If you need a knowledge graph and want to improve search results for a big website, Neo4j is a powerful choice. It's good at connecting and processing complex data, with data science, machine learning support and vector search. Its graph-native performance, flexibility and enterprise-level security make it a good choice for big data. Neo4j can be used in self-hosted, cloud-managed and fully managed services, so you can pick the best approach for your needs.
Another good option is Glean, which uses Retrieval Augmented Generation (RAG) technology to provide personalized answers based on enterprise data. It connects all enterprise data into a single knowledge graph, which enables advanced personalization. Glean also offers a variety of features like Glean Apps for custom AI agents, APIs for custom applications and a scalable infrastructure. The platform is designed to help teams work more efficiently by giving them fast access to the right information.
Vespa is also worth a look for its unified search engine and vector database. It supports vector search, lexical search and structured data search, making it a good foundation for building production-ready search applications at scale. Vespa combines fast vector search with machine-learned models for high end-to-end performance and low latency. The platform is a good choice for building AI capabilities into large data sets, for example to improve search and recommendations.
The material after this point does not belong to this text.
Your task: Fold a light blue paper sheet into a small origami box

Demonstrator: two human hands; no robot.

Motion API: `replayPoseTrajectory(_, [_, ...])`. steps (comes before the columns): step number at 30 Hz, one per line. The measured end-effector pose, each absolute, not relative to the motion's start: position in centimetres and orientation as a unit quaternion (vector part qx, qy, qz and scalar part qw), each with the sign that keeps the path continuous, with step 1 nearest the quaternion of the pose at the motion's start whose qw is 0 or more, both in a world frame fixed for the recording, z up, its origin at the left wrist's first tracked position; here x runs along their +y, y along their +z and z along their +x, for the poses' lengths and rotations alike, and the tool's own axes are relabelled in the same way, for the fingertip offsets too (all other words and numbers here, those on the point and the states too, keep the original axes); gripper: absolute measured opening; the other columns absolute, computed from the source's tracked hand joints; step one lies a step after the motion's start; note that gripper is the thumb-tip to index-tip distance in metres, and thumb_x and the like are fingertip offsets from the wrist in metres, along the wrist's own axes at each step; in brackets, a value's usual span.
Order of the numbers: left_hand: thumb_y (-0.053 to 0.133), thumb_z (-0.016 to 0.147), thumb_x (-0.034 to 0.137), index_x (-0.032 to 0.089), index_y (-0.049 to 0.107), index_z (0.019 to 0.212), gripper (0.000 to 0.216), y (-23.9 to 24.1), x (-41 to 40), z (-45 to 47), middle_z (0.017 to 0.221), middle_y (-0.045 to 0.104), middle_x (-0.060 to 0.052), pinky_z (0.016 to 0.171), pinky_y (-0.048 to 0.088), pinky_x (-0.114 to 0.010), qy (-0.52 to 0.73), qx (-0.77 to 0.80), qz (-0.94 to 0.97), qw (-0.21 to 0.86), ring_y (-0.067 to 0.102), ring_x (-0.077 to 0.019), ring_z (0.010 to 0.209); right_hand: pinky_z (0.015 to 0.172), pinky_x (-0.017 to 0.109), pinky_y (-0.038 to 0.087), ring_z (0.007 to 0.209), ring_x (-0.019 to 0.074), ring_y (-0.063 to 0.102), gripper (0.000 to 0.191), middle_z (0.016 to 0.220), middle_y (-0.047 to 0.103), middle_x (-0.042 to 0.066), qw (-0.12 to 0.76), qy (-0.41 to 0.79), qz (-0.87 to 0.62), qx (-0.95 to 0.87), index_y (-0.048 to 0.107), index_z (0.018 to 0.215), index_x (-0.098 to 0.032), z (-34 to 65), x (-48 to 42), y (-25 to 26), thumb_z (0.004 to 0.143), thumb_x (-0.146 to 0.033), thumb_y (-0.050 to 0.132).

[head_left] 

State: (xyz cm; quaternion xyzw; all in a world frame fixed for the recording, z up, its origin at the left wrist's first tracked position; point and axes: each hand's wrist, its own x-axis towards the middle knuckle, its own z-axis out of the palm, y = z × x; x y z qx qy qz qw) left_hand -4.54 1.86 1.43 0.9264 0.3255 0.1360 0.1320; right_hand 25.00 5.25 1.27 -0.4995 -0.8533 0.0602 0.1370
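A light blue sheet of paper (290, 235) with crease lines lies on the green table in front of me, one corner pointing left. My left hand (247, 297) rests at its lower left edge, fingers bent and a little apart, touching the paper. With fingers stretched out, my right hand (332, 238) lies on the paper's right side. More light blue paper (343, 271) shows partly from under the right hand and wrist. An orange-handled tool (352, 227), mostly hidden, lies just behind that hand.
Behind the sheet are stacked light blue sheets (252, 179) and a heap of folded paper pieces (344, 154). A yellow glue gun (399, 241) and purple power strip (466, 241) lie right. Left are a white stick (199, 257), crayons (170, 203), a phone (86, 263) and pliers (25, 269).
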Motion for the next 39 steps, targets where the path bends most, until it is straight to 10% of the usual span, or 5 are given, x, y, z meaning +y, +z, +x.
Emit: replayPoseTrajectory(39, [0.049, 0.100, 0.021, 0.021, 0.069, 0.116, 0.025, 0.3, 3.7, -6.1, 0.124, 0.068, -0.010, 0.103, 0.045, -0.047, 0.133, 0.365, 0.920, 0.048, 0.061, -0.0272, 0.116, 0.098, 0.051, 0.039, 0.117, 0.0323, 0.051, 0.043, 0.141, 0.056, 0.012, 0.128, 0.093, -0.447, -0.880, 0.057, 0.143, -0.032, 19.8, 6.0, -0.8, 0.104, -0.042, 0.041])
Last but not least, Schema App is designed to improve search performance by giving search engines a better understanding of website content through semantic schema markup. It offers features like automated schema markup generation, semantic schema markup and schema performance analytics. The platform is designed to scale and evolve with AI-powered search, so it's a good choice for enterprise SEO teams that want to get the most out of search engines and build a broad knowledge graph.